*** Opening of TASK INPUT ***

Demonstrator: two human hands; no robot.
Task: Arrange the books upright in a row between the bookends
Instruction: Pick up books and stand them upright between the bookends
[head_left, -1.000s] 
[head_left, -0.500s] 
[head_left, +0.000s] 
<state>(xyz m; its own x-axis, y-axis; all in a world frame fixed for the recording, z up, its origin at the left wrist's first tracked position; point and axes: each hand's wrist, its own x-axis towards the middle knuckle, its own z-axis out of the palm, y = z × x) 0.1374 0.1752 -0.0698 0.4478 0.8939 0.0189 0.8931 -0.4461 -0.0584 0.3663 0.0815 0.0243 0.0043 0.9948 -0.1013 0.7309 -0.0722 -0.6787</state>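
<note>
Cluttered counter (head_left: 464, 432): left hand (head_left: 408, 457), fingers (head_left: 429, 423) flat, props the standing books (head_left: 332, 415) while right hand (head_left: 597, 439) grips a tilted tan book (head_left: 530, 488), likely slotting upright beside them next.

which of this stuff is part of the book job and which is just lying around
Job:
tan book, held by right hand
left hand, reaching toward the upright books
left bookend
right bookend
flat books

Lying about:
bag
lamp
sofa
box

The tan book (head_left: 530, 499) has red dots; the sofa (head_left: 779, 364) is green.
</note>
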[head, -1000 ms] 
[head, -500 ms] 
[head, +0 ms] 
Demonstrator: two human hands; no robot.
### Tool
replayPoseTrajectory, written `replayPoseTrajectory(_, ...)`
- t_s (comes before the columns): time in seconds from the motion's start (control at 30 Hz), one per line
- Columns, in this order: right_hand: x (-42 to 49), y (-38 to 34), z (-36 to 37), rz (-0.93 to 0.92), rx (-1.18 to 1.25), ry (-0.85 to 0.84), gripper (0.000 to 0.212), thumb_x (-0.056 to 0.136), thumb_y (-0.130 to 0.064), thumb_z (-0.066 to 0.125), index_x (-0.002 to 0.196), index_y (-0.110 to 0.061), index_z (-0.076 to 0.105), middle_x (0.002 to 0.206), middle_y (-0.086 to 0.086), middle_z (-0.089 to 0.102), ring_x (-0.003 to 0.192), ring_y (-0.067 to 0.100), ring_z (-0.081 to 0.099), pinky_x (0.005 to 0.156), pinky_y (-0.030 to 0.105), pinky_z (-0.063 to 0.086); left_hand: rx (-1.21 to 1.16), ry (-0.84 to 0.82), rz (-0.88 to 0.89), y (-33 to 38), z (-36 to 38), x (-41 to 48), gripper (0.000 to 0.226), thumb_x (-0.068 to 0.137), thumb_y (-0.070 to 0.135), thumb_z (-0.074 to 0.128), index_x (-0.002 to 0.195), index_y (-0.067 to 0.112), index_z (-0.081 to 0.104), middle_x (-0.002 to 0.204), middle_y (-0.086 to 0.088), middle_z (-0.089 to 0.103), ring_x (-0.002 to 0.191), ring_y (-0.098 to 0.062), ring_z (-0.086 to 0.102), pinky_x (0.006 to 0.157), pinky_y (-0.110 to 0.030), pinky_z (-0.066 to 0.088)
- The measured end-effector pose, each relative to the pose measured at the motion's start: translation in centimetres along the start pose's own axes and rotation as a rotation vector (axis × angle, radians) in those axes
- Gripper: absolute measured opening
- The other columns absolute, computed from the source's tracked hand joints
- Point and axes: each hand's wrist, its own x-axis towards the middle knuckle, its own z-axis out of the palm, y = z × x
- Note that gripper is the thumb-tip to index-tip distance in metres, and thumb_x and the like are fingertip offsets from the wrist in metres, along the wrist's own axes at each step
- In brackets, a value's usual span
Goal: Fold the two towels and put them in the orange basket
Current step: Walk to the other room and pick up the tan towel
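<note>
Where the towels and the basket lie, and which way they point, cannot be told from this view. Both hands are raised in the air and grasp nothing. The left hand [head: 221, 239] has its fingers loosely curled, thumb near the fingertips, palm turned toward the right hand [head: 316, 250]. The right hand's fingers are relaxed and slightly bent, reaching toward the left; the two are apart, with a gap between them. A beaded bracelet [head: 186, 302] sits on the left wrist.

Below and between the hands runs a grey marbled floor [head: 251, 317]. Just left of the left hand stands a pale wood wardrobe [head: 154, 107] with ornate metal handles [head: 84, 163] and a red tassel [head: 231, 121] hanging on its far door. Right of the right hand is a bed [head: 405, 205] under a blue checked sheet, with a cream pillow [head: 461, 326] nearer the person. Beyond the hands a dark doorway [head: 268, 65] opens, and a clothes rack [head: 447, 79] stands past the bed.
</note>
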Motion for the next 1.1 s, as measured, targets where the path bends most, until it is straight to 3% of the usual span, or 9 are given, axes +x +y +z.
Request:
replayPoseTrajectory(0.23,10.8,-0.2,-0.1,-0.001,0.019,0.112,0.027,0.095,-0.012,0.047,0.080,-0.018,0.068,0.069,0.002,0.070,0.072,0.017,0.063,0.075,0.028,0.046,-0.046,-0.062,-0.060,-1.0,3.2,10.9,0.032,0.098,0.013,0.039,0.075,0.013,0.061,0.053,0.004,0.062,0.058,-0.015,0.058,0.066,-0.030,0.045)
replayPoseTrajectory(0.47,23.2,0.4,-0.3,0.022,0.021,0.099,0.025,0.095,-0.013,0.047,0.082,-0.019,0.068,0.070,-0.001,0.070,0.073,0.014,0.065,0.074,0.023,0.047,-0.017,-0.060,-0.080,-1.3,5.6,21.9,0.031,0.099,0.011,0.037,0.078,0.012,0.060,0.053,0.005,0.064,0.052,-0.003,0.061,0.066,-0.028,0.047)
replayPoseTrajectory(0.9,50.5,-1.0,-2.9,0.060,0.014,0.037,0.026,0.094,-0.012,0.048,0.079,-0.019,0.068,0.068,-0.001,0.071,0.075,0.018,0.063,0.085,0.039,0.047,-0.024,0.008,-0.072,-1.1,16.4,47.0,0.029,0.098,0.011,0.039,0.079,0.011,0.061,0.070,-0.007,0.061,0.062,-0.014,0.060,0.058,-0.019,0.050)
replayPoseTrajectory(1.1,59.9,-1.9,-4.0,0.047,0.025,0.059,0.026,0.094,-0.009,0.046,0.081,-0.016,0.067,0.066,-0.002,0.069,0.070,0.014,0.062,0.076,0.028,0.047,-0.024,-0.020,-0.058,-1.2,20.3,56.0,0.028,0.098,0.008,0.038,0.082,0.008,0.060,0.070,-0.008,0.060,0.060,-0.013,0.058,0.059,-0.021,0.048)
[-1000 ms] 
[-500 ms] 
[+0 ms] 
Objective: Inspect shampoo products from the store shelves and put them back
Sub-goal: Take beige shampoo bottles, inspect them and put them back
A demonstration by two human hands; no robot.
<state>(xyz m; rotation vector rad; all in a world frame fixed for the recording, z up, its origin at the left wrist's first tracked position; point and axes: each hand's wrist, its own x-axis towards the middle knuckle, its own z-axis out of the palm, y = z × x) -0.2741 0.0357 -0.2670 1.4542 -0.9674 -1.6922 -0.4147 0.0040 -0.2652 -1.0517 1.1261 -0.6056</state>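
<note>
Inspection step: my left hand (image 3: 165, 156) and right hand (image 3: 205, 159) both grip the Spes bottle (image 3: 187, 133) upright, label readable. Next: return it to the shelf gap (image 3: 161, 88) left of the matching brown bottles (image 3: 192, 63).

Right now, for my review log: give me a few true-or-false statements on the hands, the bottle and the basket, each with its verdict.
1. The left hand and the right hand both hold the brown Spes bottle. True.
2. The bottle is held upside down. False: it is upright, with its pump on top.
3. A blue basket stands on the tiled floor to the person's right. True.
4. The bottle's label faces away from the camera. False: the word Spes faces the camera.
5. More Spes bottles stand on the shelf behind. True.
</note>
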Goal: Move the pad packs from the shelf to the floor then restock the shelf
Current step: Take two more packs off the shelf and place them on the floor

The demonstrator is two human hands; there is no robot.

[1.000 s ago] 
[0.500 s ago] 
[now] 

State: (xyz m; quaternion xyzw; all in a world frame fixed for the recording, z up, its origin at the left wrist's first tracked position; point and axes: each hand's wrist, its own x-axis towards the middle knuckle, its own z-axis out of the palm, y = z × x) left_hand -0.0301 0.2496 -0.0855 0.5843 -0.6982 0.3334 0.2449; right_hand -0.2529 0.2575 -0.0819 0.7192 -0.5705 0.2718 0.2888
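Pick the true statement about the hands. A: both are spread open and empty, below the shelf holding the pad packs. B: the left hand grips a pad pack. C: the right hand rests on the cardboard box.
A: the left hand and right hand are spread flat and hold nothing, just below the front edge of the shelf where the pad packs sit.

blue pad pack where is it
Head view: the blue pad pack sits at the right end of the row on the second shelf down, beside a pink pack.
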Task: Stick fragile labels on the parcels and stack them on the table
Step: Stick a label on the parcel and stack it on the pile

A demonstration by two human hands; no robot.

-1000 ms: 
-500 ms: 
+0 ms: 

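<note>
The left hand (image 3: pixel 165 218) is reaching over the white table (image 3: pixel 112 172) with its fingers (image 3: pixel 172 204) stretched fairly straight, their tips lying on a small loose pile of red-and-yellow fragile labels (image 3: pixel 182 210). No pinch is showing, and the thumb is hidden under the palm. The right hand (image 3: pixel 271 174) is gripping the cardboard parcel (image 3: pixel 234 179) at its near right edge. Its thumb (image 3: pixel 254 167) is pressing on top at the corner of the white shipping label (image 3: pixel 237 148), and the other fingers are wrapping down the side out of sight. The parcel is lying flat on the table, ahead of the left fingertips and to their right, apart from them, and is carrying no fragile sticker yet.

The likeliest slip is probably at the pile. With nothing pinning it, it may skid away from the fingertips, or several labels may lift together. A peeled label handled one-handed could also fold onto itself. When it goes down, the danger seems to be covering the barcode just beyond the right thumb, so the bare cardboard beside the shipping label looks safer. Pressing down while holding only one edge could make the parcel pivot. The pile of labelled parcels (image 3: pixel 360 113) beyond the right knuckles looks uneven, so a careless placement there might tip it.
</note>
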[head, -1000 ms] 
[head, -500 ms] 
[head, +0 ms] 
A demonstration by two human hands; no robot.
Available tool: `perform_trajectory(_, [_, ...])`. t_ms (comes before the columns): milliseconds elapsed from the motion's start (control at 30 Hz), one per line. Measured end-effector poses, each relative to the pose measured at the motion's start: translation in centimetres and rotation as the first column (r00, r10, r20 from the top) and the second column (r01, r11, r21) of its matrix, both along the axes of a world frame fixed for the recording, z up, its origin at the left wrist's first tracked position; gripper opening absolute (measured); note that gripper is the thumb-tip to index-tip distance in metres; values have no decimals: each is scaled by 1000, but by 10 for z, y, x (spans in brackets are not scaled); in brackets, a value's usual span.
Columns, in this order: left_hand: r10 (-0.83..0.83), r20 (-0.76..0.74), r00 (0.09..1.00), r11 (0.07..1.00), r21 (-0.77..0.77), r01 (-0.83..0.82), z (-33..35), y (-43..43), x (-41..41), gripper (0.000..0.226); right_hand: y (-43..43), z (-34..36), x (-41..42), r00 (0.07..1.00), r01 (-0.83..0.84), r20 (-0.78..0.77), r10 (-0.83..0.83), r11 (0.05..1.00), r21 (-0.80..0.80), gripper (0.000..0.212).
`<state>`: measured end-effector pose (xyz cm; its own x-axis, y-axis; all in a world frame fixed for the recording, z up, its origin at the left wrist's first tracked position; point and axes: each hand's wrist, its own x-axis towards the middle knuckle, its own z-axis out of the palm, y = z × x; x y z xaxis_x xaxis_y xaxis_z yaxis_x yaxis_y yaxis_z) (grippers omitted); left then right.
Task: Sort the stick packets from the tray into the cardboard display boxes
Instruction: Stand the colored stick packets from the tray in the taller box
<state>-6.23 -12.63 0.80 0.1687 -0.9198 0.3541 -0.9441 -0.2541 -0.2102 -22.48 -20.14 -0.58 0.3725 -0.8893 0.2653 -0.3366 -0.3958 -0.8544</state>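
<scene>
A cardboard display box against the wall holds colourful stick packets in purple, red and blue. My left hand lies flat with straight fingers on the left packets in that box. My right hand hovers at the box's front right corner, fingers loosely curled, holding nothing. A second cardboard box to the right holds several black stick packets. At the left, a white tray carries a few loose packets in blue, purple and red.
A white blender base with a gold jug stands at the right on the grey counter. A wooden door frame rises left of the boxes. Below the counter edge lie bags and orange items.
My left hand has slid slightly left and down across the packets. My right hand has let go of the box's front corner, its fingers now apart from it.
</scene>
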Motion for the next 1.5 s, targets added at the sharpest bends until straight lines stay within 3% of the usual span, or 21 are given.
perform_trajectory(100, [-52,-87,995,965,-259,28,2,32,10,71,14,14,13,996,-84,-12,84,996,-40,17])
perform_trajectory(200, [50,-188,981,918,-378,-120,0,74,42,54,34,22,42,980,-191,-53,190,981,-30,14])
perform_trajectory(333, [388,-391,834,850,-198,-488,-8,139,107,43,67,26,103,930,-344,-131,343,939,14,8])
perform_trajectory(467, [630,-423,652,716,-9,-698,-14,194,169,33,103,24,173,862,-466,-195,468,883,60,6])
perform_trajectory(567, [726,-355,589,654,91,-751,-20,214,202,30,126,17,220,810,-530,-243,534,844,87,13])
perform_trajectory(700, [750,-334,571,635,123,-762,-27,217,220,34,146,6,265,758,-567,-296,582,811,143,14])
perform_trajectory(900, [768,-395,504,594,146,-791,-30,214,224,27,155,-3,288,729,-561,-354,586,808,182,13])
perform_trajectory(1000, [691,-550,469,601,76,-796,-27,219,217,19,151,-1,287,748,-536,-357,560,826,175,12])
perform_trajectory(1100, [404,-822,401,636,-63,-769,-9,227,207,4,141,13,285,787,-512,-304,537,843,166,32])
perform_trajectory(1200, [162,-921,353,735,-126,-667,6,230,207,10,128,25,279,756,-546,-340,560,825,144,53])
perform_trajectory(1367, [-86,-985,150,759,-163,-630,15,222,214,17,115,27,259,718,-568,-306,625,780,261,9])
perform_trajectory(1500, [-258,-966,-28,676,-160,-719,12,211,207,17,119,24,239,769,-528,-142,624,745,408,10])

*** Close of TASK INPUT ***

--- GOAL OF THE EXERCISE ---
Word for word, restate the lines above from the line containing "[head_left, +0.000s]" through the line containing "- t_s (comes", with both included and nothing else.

--- PROBLEM SOLUTION ---
[head_left, +0.000s] 
<state>(xyz m; its own x-axis, y-axis; all in a world frame fixed for the recording, z up, its origin at the left wrist's first tracked position; point and axes: each hand's wrist, its own x-axis towards the middle knuckle, its own z-axis out of the palm, y = z × x) 0.1374 0.1752 -0.0698 0.4478 0.8939 0.0189 0.8931 -0.4461 -0.0584 0.3663 0.0815 0.0243 0.0043 0.9948 -0.1013 0.7309 -0.0722 -0.6787</state>
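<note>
Cluttered counter (head_left: 464, 432): left hand (head_left: 408, 457), fingers (head_left: 429, 423) flat, props the standing books (head_left: 332, 415) while right hand (head_left: 597, 439) grips a tilted tan book (head_left: 530, 488), likely slotting upright beside them next.

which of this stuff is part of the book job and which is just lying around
Job:
tan book, held by right hand
left hand, reaching toward the upright books
left bookend
right bookend
flat books

Lying about:
bag
lamp
sofa
box

The tan book (head_left: 530, 499) has red dots; the sofa (head_left: 779, 364) is green.
</note>
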[head, -1000 ms] 
[head, -500 ms] 
[head, +0 ms] 
Demonstrator: two human hands; no robot.
### Tool
replayPoseTrajectory, written `replayPoseTrajectory(_, ...)`
- t_s (comes before the columns): time in seconds from the motion's start (control at 30 Hz), one per line

There is nothing further in this answer.